Exercise: Check every line of the entries below for "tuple", and copy the lines that have it.

· · · · · · ·

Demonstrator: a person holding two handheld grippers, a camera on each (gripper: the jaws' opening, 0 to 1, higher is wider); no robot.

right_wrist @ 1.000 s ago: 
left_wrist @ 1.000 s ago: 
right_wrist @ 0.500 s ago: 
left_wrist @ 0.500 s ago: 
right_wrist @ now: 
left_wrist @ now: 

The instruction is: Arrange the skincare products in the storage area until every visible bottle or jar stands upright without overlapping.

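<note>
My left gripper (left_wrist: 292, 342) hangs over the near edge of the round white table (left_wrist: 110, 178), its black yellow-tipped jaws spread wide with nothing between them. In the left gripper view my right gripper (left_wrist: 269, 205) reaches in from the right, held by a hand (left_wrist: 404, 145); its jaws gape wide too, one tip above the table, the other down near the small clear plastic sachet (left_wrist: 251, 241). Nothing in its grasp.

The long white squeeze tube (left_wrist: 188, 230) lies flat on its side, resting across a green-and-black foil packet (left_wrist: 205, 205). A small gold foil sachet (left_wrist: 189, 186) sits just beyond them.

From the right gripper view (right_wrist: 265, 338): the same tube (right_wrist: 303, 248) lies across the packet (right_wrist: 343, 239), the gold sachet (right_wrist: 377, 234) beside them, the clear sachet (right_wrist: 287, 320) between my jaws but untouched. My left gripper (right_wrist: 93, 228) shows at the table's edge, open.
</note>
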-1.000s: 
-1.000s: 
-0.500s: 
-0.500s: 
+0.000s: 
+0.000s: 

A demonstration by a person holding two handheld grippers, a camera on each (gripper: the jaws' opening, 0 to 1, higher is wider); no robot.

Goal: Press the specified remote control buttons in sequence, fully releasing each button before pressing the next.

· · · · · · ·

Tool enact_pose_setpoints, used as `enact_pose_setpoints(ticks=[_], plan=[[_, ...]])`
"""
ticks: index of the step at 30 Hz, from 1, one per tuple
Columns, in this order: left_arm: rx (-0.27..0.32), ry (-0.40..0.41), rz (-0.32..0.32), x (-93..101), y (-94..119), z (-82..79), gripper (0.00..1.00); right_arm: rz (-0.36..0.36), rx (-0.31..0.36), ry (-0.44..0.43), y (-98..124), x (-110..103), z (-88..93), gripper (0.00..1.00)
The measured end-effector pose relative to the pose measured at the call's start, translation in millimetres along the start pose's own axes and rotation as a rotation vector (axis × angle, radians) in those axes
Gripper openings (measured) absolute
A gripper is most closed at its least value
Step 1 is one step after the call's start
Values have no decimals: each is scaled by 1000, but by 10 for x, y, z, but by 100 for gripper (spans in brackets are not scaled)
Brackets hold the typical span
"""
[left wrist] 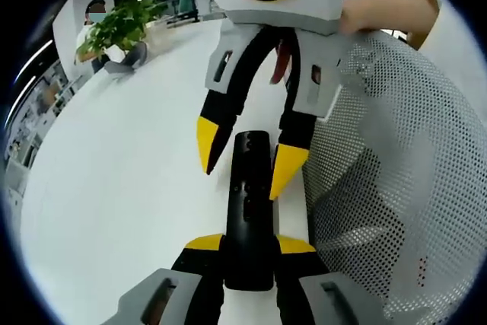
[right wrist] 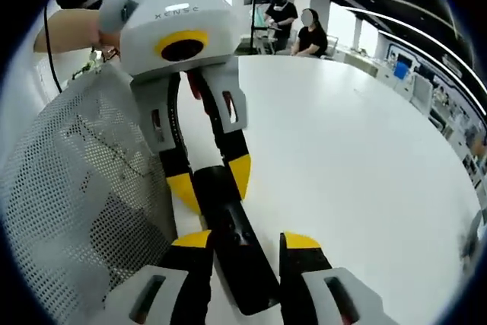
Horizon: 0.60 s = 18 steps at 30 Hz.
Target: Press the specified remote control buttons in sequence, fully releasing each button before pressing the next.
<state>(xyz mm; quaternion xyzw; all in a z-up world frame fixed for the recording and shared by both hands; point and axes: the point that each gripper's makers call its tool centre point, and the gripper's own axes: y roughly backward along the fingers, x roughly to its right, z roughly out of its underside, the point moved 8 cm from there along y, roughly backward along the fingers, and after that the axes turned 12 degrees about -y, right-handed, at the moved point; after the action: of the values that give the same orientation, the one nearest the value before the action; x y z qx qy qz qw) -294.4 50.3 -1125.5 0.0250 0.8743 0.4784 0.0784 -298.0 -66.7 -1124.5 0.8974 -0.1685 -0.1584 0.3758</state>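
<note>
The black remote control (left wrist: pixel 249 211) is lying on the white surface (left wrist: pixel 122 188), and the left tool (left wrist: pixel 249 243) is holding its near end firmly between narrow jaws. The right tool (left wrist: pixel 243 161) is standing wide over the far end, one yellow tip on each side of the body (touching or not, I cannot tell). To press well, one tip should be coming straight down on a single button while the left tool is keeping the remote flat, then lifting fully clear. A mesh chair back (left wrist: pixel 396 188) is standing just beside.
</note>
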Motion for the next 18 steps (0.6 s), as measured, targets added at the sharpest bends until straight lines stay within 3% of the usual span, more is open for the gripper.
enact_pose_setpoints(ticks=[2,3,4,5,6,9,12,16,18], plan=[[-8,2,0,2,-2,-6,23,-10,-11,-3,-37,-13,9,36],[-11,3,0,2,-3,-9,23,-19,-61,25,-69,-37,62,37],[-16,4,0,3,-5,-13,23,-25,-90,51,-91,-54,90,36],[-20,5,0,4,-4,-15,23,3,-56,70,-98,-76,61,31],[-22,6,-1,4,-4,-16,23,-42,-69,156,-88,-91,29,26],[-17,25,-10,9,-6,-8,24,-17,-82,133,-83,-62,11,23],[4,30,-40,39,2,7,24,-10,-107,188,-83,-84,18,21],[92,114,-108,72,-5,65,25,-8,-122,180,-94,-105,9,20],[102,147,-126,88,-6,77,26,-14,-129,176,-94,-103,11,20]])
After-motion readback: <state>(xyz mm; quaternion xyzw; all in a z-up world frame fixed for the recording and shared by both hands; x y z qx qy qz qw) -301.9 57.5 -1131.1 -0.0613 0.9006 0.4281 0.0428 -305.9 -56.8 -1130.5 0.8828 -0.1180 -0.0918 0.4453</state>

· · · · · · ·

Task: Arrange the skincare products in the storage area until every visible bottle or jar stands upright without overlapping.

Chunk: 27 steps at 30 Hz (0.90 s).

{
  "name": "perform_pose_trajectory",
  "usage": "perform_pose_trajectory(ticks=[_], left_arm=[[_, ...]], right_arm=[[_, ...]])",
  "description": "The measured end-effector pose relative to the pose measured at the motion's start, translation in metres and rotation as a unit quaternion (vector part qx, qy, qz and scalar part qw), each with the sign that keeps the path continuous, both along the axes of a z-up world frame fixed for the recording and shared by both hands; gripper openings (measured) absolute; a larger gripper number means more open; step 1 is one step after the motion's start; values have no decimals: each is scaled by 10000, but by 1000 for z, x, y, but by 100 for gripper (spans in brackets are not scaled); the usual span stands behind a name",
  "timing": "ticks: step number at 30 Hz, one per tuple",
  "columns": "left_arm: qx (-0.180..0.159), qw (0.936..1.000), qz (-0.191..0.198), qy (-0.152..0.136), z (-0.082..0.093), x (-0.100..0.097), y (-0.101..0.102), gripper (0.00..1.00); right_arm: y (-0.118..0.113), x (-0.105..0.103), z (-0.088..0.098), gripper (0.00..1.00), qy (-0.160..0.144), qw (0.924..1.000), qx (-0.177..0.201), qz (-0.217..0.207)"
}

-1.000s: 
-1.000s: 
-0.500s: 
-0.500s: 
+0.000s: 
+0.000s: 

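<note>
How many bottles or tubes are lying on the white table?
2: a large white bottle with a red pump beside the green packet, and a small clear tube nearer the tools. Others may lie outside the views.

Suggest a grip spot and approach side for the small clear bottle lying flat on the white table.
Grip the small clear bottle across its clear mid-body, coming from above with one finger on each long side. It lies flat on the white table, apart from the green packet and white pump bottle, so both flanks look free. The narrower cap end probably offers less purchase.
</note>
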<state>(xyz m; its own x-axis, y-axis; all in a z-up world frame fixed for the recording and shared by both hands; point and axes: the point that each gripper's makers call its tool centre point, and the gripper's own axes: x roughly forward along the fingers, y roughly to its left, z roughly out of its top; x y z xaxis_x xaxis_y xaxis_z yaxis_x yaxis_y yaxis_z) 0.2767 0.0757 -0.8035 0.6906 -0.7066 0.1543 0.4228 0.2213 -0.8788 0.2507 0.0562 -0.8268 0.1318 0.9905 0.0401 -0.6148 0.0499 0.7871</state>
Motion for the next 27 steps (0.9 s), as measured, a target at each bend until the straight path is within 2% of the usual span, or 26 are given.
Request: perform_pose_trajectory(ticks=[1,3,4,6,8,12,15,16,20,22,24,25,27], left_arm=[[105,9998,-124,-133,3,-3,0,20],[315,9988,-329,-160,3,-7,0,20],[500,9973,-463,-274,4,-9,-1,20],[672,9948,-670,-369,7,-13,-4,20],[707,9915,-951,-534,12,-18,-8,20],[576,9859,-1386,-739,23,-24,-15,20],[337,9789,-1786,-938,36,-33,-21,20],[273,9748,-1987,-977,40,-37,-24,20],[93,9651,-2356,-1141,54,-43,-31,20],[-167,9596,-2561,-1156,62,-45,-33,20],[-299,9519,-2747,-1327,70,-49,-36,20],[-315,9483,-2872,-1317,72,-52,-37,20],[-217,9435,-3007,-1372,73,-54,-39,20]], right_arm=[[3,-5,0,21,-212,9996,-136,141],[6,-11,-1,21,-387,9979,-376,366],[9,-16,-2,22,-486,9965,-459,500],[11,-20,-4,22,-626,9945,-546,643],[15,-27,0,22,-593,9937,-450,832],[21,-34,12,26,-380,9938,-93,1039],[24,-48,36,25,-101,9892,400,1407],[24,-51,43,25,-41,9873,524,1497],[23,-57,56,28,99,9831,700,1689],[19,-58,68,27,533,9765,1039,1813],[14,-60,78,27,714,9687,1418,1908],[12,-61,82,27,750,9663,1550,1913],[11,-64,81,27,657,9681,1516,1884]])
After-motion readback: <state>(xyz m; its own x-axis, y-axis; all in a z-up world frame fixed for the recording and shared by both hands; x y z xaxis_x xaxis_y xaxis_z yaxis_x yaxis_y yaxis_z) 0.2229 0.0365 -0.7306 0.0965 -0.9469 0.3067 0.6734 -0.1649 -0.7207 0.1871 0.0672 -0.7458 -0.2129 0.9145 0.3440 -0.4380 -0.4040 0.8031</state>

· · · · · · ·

Solution:
ticks: index of the step at 30 Hz, from 1, one per tuple
  "timing": "ticks: step number at 30 Hz, one per tuple",

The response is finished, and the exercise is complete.